Q: Why did you start blogging about your experiences as a flight attendant?
A: There was a lot of frustration. That’s where the blog was born – the crazy things that happened and the crazy things that people did. I would be professional and courteous to their face, but then I would walk to the back galley and grab my journal and start writing: “Oh my God this guy just asked me for black coffee for the 10th time, and he got pissy and said, ‘Where’s my cream and sugar?' “ and things like that. Or they would ask if they would make their connection, and they would want me to call the captain and ask him to fly faster.
A: Absolutely! I’d get asked all sorts of ridiculous things. One time a woman rang her call button. I said, “Can I help you?” She said, “Are we moving?” We were at 35,000 feet. I didn’t know what to say. I had never been asked that before. I put it on the website, and all these flight attendants said, “Oh my God, that’s happened to me!”
Q: Judging by the state of the airline industry, I’m going to guess it got worse as time went on.
A: Absolutely. Behaviors got progressively worse. The sense of entitlement was really gross. “Get me there quicker.” “I want this and this and this and this.” “I’m in coach, but I want you to get me a drink every few minutes.” The main thing with the entitlement – or what I feel is narcissism – is they act like there aren’t 200 other people on the aircraft. It’s their world. There’s one flight attendant for every 50 passengers. We can’t be 50 places at once.
Q: Passenger Shaming, which began as a feature on Rants of a Sassy Stew, has really taken off – no pun intended. How did that begin?
A: It was me ranting about passengers and telling stories of ridiculous behavior. I was so careful about it. I took a few photos of bad passenger behavior and was careful not to identify people or even the airline I worked for. Then other flight attendants and crew were giving me photos too. I was getting a ton of them. And then it was like, “Passenger shaming! Hello!”
Q: What are some of the bad behaviors you’ve seen that are on display on Passenger Shaming?

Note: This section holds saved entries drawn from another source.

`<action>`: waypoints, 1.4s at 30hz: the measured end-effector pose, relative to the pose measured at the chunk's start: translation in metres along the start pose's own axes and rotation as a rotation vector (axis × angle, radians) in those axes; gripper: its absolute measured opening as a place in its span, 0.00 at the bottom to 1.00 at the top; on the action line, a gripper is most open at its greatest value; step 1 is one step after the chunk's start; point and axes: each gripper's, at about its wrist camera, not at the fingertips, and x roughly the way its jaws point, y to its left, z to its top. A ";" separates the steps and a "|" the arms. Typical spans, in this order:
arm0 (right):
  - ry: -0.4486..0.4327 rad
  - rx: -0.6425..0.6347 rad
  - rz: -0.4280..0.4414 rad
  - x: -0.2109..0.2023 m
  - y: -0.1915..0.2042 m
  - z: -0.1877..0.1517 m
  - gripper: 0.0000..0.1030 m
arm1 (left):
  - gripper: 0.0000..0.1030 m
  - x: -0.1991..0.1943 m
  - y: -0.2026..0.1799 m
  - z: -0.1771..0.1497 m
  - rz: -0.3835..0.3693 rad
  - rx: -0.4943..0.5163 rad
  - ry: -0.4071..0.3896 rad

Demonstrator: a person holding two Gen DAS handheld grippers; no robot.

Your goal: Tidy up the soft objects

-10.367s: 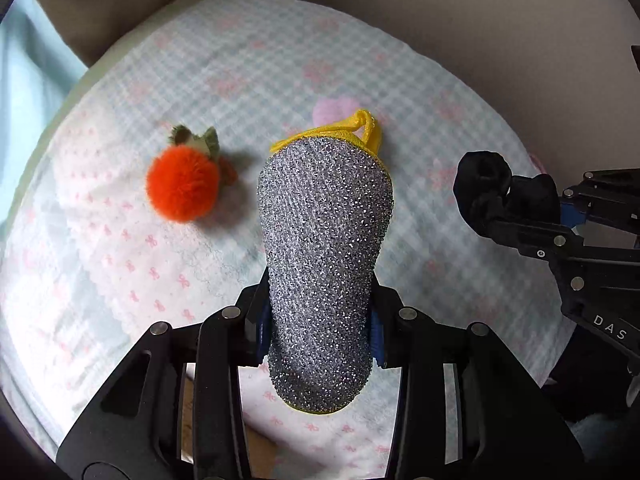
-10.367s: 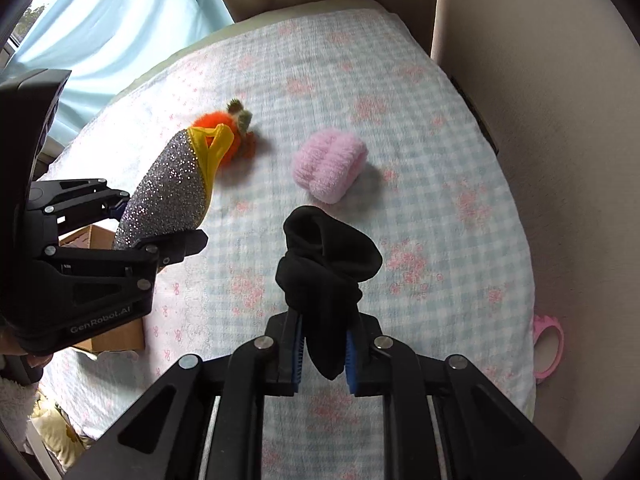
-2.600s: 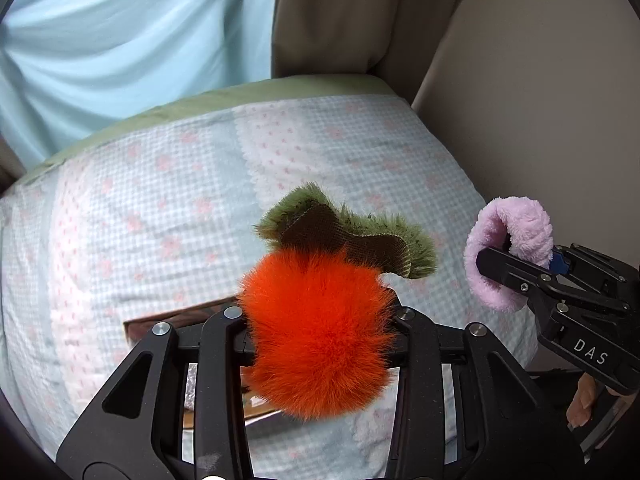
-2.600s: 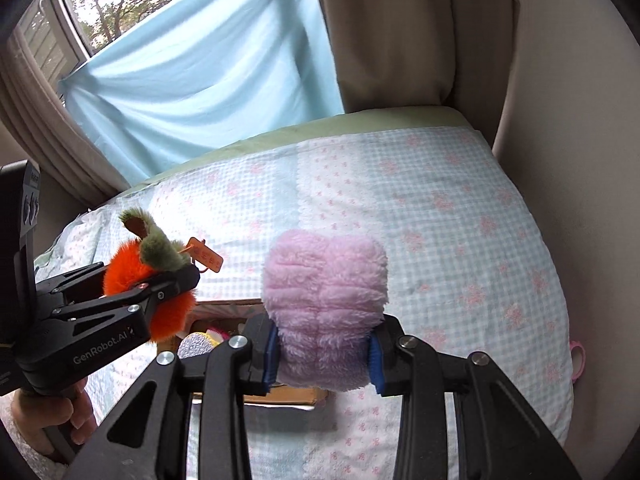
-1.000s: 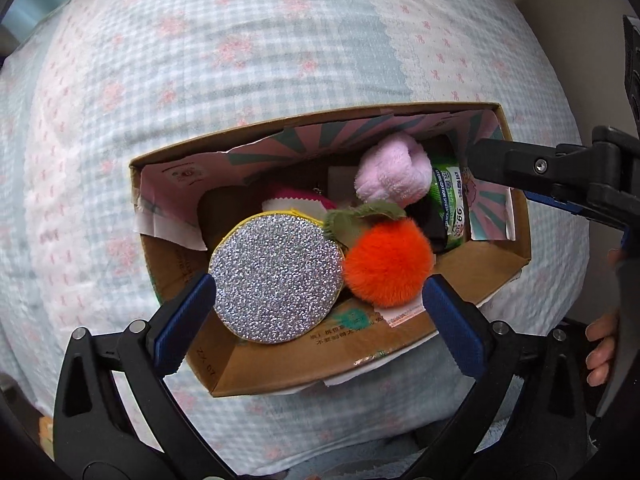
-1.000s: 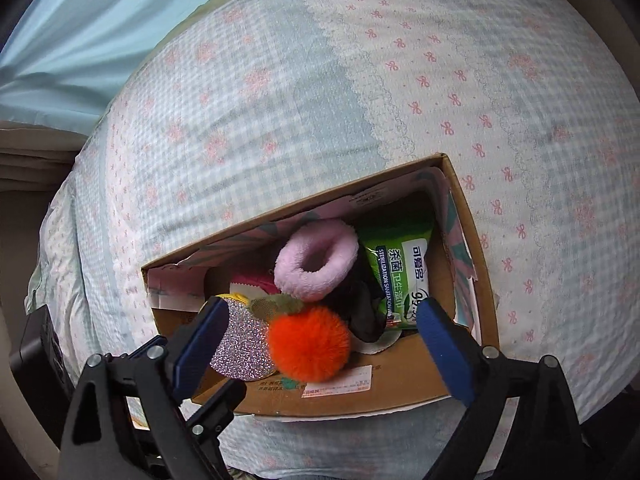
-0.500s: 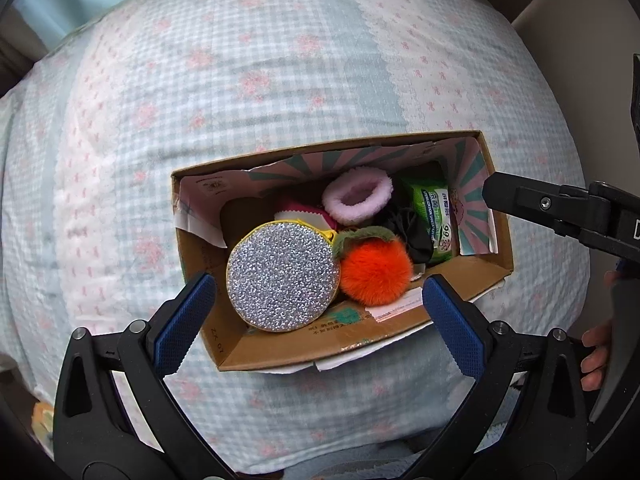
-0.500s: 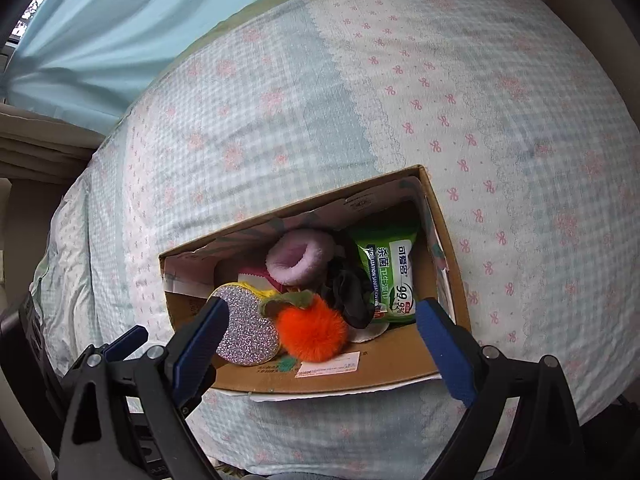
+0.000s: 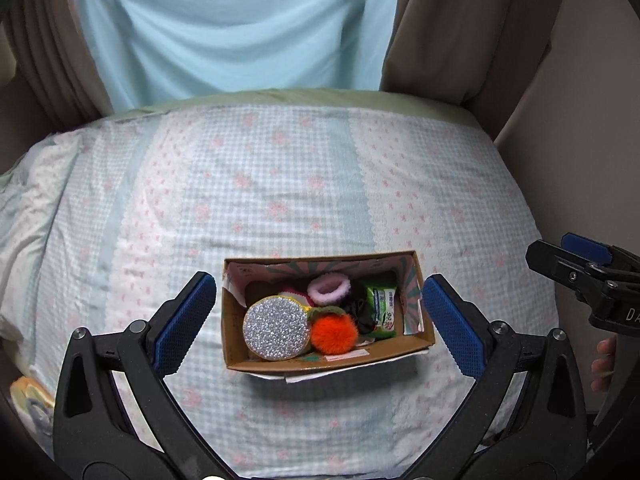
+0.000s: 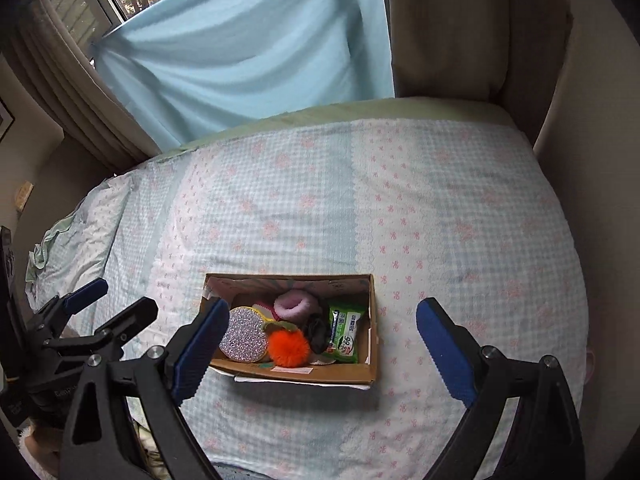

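1. Left wrist view: the left gripper (image 9: 320, 324) is spread wide and empty, above the cardboard box (image 9: 328, 362) on the checked bedspread (image 9: 280, 184).
2. Box contents: silver scrubber (image 9: 277, 328), orange pompom (image 9: 334, 333), pink scrunchie (image 9: 329, 289), black cloth (image 9: 362, 316), green wipes pack (image 9: 383, 310) (all inside).
3. Right wrist view: the right gripper (image 10: 320, 344) is wide, holding nothing, above the same box (image 10: 304, 376); pompom (image 10: 288, 347) beside scrubber (image 10: 243, 340).

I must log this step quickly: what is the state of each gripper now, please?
Left gripper: open, holding nothing, above the cardboard box.
Right gripper: open, holding nothing, above the same box.
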 end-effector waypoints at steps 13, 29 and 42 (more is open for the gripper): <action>-0.359 -0.084 -0.108 -0.164 -0.019 -0.011 0.91 | 1.00 -0.163 -0.060 -0.002 0.045 -0.039 -0.358; -0.456 -0.089 -0.180 -0.198 -0.032 -0.036 0.91 | 1.00 -0.199 -0.106 -0.039 0.078 0.020 -0.479; -0.465 -0.079 -0.198 -0.201 -0.035 -0.045 0.91 | 1.00 -0.203 -0.111 -0.044 0.073 0.034 -0.482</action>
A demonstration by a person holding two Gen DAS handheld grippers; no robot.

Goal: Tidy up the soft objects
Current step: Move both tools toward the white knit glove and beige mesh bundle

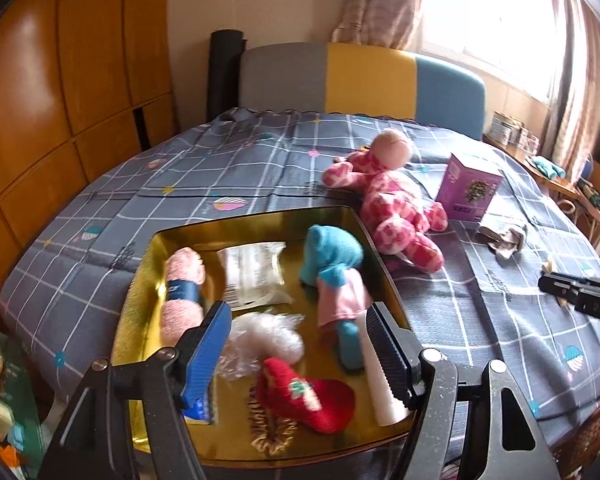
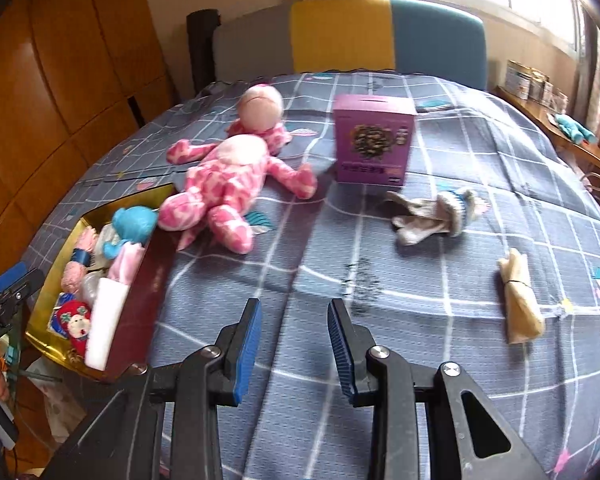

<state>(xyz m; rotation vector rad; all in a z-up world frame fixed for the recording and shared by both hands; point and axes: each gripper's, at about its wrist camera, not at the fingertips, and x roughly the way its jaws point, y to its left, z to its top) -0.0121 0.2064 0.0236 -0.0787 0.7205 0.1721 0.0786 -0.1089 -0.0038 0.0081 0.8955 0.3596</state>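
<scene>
Looking down through the left wrist view, the left gripper (image 1: 296,344) hangs spread over the gold tray (image 1: 384,264), nothing pinched between its pads; inside the tray lie a pink towel roll (image 1: 182,288) along the left wall, a clear packet (image 1: 254,276) at the far side, a blue plush in a pink dress (image 1: 334,276) along the right wall, a white fluffy tuft (image 1: 264,340) in the middle and a red knitted piece (image 1: 308,394) at the near end; the pink spotted plush (image 1: 396,204) lies on the bed (image 1: 140,200) just beyond the tray's far right corner, the purple box (image 1: 470,184) beside it; the right gripper (image 1: 580,292) pokes in at the right edge.

Over to the right wrist view: the right gripper (image 2: 294,344) hovers above bare bedcover, jaws parted a little and holding nothing; a grey sock bundle (image 2: 436,214) lies ahead to the right, a cream folded cloth (image 2: 520,300) nearer the right edge; the tray sits at the bed's left edge, the pink spotted plush touching its far corner.
</scene>
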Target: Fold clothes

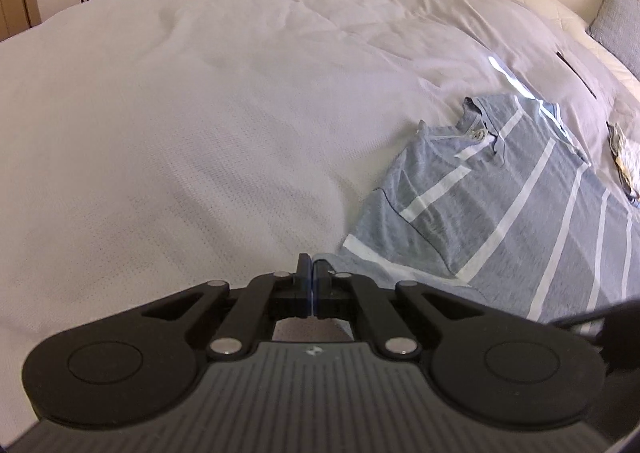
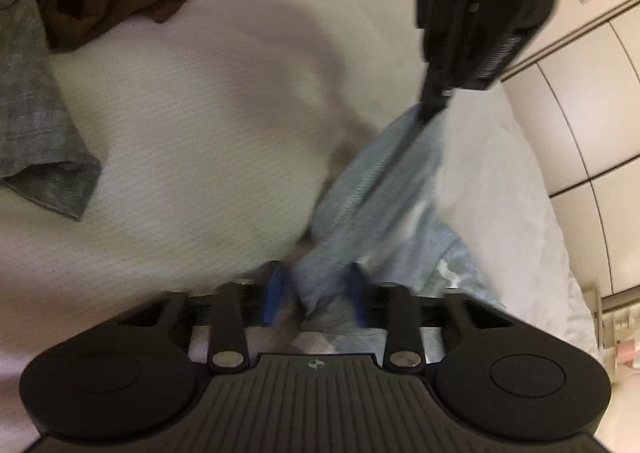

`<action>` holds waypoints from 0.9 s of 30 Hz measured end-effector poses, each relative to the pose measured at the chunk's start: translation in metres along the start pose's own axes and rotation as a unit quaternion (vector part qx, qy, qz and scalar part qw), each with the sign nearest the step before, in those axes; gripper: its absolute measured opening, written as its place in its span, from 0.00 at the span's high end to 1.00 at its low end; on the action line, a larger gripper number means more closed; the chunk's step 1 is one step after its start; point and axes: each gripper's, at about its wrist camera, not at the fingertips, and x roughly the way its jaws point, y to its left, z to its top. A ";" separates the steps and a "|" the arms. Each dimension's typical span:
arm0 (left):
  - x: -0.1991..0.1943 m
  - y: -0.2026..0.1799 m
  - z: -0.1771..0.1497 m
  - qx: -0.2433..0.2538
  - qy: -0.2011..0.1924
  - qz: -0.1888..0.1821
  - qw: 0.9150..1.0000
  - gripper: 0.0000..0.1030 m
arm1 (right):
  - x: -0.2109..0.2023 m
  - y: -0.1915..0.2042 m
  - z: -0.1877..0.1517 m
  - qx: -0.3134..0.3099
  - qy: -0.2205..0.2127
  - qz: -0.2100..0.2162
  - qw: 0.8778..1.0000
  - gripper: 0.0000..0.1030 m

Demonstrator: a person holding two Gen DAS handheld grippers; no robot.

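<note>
A grey shirt with white stripes [image 1: 492, 197] lies on the white bed cover [image 1: 200, 113], at the right of the left wrist view. My left gripper [image 1: 311, 269] is shut on the shirt's near sleeve edge. In the right wrist view the left gripper [image 2: 434, 109] pinches a corner of the blurred grey shirt [image 2: 384, 189] and holds it stretched. My right gripper [image 2: 316, 285] is open, its blue pads either side of a fold of the same shirt.
A heap of grey and brown clothes [image 2: 60, 13] lies at the upper left of the right wrist view. A grey pillow [image 1: 618, 25] and a small crumpled item [image 1: 624, 157] sit at the bed's right. Wardrobe doors [image 2: 580, 113] stand beyond the bed.
</note>
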 end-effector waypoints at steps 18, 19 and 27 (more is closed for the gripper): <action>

A: A lot of bare feet. That’s my thing I can’t stand. I don’t get it. I don’t get how it’s possible that someone would take off their shoes and socks – shoes are OK; we want you to be comfy – but I don’t understand how a person thinks bare feet are OK. They’re not OK, period. The majority of people are great, but you run into these situations, and it’s awful. Passengers clipping their nails. Drinking too much. Putting dirty diapers in seat-back pockets.
Q: Ewwww. That happened?
A: All the time. Changing your baby’s diaper on a tray table that the next person is going to eat off of – it’s unbelievable. People looking at porn magazines with kids around. That happened. It took three attempts, but I finally got them to put them away. One thing I like about Passenger Shaming is that you can see I’m not exaggerating. There’s no exaggeration about how awful people can be in a public place. When Passenger Shaming started, I got all these photos from crew members. Almost everything I got was from crew members. Now it’s 75 percent from passengers.
Q: What does that tell you?
A: The majority of fliers are horrified by this disrespectful behavior. They’re fed up with other people’s BS. They don’t want to sit next to someone clipping their toenails! You'll see someone with an elbow on an armrest and a bare foot right behind them. That’s disgusting! Passenger Shaming struck a chord.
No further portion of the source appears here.